No seu discurso, Lubélia Pegado fez uma resumida comparação entre "o anestesista que se limitava a aliviar a dor da cirurgia" e o desempenho do "anestesiologista de hoje que domina a anestesia dentro e fora do bloco operatório, a medicina da dor, a reanimação e a catástrofe, a emergência médica e os cuidados intensivos". Acentuou, pois, que "como especialidade independente", esta "ocupa o lugar central de um conjunto de especialidades, não só cirúrgicas mas também médicas bem como está presente em todo o hospital".
"Nunca se exigiu tanto à anestesiologia e aos anestesiologistas como nos dias de hoje. Já ouvimos falar da anestesiologia em situações de catástrofe, salientando a importância do anestesiologista nestas situações, basta lembrar-nos dos trágicos incêndios de 2017 e da excelente prestação das equipes de anestesiologia na triagem, manutenção e tratamento e transporte dos doentes queimados em vários centros hospitalares da região Centro", sublinhou a presidente destas jornadas, não esquecendo as carências de recursos humanos a nível nacional e regional. Tal decorre, a seu ver, "não só devido ao contínuo aumento de solicitações das mais variadas áreas da medicina como também pela assimetria verificada nas distribuição dos especialistas".

Para a representante do Colégio da Especialidade de Anestesiologia, Valentina Almeida, e também membro da equipa que integrou a comissão organizadora desta jornadas, destacou o facto de estarmos a olhar para uma nova era da anestesiologia tal como o tema central deste evento evidencia. "Todos nós, olhamos para trás e vemos outros fármacos, outros sítios que anestesiamos, mas também as catástrofes estão a vir até nós e temos um papel muito importante". "Nos últimos nove anos saíram da especialidade provavelmente 100 internos, temos de ter orgulho de pertencer à região Centro".

O Diretor clínico do CHUC, Francisco Parente, também nesta sessão de abertura oficial, felicitou a organização destas jornadas não só por ligar os vários serviços da região Centro numa "cooperação prática" como também pelo tema escolhido, uma vez que esta área mudou muito, considerando ser um enorme desafio para os hospitais não só pela evolução das patologias como dos próprios doentes. Motivos pelos quais considera fundamental uma análise e reflexão à forma de avaliação. Por último destacou o contributo do serviço de anestesiologia do CHUC para a formação interna e externa (através da simulação).

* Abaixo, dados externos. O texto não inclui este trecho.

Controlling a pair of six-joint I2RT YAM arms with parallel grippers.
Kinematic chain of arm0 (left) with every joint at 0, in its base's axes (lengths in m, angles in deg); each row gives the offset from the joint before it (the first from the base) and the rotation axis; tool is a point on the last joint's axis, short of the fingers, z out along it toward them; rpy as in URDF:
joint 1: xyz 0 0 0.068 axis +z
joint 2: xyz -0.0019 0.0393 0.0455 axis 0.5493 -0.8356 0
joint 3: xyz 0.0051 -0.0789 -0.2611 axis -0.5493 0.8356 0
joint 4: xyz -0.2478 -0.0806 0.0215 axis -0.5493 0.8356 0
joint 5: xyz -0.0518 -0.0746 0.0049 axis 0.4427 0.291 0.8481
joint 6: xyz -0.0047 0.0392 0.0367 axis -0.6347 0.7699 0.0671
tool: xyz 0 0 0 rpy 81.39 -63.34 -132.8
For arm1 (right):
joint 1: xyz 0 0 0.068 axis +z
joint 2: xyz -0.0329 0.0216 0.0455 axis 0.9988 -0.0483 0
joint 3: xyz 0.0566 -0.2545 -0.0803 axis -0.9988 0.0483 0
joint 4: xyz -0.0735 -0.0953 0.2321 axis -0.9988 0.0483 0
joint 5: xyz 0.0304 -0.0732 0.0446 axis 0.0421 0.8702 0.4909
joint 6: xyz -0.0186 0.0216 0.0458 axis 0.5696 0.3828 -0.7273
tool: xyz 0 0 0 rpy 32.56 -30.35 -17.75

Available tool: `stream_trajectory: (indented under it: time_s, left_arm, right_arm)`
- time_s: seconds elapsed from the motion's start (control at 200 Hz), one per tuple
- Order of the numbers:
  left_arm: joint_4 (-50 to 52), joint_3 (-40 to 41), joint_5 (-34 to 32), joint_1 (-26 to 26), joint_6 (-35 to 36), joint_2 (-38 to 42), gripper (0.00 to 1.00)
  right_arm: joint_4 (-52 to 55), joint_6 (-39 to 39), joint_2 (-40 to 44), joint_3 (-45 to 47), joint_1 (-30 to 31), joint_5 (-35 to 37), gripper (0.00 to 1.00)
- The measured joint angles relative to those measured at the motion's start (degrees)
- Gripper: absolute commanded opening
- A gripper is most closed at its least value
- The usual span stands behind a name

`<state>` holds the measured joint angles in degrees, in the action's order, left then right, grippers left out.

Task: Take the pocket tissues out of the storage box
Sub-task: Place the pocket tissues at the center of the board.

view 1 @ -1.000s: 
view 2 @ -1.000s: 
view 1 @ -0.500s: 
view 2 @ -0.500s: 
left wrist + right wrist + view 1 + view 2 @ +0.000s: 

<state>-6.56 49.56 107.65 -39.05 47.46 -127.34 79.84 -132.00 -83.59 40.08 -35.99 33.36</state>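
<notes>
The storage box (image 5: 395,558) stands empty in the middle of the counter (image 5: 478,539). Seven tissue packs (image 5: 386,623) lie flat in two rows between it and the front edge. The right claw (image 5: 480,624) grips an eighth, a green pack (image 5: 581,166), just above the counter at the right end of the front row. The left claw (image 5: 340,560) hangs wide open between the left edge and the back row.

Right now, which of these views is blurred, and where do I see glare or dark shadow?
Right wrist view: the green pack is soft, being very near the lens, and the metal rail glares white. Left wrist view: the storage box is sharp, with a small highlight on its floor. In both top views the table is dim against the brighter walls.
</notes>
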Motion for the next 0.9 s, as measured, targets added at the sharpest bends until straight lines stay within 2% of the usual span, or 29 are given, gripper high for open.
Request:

Na mesa de abertura oficial, estiveram também os diretores de serviço de anestesiologia da região Centro: Adelina Almeida, do Centro Hospitalar do Baixo Vouga; Maria do Carmo Rocha, em representação de Elisabete Valente do Centro Hospitalar de Leiria, Cláudia Pereira, em representação de José Pedro Assunção do Centro Hospitalar Tondela-Viseu.

O programa das V Jornadas de Anestesiologia ao Centro abordou a "Anestesiologia em Situção de Catástrofe, a "Anestesia Fora do Bloco Operatório", "Green Anesthesia" entre outros temas. No próximo ano, o evento, recorde-se, decorrerá em Leiria.